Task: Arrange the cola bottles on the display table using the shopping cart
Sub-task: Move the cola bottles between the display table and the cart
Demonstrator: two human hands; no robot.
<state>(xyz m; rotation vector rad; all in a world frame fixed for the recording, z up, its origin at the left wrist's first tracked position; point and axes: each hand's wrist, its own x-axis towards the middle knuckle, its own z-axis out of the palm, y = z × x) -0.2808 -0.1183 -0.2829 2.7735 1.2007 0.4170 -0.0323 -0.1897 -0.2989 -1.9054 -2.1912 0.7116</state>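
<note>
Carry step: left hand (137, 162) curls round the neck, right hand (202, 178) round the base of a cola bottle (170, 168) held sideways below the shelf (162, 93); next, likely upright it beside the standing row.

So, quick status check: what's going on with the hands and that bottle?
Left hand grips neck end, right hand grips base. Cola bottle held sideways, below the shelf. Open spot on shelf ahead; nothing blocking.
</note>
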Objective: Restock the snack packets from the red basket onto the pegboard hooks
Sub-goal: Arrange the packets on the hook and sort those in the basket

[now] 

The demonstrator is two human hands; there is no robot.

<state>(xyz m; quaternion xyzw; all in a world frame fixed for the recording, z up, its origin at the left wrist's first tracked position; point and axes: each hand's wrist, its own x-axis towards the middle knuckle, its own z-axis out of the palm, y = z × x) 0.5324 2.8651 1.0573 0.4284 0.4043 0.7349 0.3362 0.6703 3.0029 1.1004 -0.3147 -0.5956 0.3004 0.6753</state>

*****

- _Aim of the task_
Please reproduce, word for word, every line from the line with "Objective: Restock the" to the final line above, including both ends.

- _Expected answer_
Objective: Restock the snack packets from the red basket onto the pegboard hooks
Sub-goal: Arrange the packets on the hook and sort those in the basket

[now] 

The demonstrator is two human hands; there is no robot.

<state>(xyz m; quaternion xyzw; all in a world frame fixed for the recording, z up, its origin at the left wrist's first tracked position; point and axes: each hand's wrist, its own x-axis towards the middle knuckle, its own z-axis out of the palm, y = z × x) 0.5324 2.8651 1.0573 0.4284 0.4043 0.7349 0.3362 0.6703 3.0029 1.1004 -0.3147 -0.5956 0.3004 0.6753</state>

The exercise has been carried out in full.